Salted vs. Unsalted Butter

By : | Comments Off on Salted vs. Unsalted Butter | On : May 8, 2013 | Category : Cook's Tips, General Information, Health Benefits, Sodium

Stick of Butter

Virtually every celebrity chef and cooking show recommends cooking and baking with unsalted butter. The rationale is using unsalted butter allows you to control how much salt is in the food. But does cooking with unsalted butter really make that big a difference? Considering how much salt is added to foods especially processed foods, fast foods and many restaurant items are you better off using unsalted butter or omitting the salt called out in the recipe and use salted butter? The answer depends on how much butter is required for the recipe, if you are on a low sodium diet, and your tolerance for sodium.

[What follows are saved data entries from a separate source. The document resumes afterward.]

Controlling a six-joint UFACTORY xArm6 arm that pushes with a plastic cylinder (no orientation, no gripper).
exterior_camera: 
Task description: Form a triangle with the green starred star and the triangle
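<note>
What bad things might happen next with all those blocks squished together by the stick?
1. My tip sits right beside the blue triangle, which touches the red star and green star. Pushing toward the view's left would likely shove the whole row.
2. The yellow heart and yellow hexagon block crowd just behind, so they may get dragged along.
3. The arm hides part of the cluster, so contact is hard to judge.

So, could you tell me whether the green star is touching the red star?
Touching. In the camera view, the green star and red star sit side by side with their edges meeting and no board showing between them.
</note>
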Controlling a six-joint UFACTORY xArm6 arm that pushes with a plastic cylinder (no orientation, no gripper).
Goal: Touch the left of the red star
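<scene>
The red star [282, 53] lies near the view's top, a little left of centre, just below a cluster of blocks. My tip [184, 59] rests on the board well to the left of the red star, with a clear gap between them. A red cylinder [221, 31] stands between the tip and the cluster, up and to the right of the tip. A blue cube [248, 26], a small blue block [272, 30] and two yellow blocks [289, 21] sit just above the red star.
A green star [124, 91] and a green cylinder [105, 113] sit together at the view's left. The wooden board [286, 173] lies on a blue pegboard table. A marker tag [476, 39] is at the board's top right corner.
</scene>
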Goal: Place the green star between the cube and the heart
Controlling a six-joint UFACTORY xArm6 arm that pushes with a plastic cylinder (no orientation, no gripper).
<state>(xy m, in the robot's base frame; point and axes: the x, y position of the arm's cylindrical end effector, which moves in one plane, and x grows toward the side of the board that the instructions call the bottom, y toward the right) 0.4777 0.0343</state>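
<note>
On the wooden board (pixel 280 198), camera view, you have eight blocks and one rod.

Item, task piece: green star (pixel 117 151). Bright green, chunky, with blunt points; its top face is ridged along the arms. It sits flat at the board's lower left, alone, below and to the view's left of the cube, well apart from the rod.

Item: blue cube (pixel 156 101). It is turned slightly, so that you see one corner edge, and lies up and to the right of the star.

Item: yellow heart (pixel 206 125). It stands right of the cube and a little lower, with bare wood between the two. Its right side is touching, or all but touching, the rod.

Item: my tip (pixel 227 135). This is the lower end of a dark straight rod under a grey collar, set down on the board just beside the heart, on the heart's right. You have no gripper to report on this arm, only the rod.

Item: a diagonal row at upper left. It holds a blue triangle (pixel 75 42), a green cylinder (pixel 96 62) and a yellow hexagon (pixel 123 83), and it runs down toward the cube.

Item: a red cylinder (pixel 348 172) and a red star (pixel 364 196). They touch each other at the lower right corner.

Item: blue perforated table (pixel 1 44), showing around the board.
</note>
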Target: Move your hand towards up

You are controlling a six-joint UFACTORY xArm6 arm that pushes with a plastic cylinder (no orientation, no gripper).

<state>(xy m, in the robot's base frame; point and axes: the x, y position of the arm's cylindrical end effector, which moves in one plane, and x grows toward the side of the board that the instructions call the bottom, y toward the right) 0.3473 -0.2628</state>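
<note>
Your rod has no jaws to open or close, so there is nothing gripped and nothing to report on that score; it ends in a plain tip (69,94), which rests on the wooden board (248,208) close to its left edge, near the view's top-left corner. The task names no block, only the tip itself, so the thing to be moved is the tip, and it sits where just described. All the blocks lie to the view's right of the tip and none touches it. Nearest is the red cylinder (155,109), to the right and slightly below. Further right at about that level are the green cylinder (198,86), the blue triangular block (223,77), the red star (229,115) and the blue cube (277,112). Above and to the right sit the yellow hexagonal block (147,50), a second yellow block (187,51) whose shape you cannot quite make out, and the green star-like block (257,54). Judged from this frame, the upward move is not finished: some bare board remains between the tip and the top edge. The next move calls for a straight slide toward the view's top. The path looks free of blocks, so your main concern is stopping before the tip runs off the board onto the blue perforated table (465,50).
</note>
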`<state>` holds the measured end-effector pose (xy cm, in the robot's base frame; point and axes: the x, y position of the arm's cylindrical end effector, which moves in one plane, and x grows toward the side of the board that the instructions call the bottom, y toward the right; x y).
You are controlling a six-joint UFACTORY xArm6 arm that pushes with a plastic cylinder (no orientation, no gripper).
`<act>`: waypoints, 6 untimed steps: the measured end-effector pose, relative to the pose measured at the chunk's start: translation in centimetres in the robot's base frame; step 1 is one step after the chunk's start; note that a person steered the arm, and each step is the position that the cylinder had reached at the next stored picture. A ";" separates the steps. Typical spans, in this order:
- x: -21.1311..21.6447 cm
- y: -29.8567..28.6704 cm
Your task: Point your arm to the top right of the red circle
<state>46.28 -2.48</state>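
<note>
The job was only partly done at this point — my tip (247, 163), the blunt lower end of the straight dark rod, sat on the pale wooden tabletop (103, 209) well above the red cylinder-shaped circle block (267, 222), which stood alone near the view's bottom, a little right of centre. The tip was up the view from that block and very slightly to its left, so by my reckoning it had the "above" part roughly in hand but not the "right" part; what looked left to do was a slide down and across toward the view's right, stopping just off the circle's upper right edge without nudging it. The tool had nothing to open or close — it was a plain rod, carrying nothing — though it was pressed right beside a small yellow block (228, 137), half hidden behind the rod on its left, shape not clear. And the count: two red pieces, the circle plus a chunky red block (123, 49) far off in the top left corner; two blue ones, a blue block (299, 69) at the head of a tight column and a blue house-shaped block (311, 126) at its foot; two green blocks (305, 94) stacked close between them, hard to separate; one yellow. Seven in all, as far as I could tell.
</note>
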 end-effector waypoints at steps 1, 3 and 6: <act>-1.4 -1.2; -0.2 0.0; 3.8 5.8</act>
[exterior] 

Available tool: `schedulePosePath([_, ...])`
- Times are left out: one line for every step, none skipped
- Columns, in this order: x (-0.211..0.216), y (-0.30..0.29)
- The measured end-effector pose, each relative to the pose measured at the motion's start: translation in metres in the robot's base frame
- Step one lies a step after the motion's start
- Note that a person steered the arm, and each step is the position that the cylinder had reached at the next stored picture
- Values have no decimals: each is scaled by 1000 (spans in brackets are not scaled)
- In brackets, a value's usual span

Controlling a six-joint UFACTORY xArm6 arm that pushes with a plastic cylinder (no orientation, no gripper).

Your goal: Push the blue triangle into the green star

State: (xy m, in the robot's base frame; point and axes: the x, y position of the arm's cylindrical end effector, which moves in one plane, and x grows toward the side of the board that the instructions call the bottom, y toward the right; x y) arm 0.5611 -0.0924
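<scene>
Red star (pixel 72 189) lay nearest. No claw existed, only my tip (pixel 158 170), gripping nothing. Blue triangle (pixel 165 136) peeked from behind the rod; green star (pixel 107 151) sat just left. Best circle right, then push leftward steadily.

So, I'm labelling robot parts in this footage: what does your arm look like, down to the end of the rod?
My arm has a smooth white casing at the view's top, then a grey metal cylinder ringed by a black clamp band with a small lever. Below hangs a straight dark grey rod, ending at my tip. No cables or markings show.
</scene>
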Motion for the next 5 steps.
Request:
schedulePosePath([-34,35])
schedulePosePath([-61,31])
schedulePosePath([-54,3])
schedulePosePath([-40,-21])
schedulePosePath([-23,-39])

It wasn’t long ago when most stores and supermarkets only carried salted butter. Salt is added to butter as a preservative. Unsalted butter manufactured on the same day as salted butter has a shorter shelf life. Short shelf-life can increase waste; unsold foods discarded for reaching their sell by date. Today, due to the increased popularity of unsalted butter, every supermarket carries one or more brands.

Typically, a tablespoon of salted butter (15 ml, 14 g) has between 90 to 100 mg of sodium. So four ounces (8 tablespoons) has between 720 and 810 mg of sodium. One teaspoon of table salt has 2360 mg of sodium. If a recipe using butter calls for 1 teaspoon of salt it would be equivalent to 12 ounces or more of butter. Very few recipes have that much butter. Reducing or eliminating the salt will reduce the amount of sodium in the recipe compared to using unsalted butter.

A recipe calling out 2 to 4 tablespoons (30 to 60 ml) of unsalted butter is not worth the expense of buying unsalted butter, if you normally buy salted butter, to eliminate 200 to 400 mg of sodium. If the recipe has 4 or more servings, the reduction in sodium is 100 mg per serving or less. Eliminate a teaspoon of salt and you eliminate over 500 mg of sodium per serving. Substitute kosher salt for table salt and you decrease sodium by 50 percent.

For recipes that require 8 or more ounces of butter, you may still be ahead by eliminating the salt or using kosher salt. If your doctor has advised you to severely restrict sodium intake, cooking and baking with unsalted butter and eliminating salt from the recipe will result in the lowest amount of sodium per serving.

Margarine has about the same amount of sodium per tablespoon.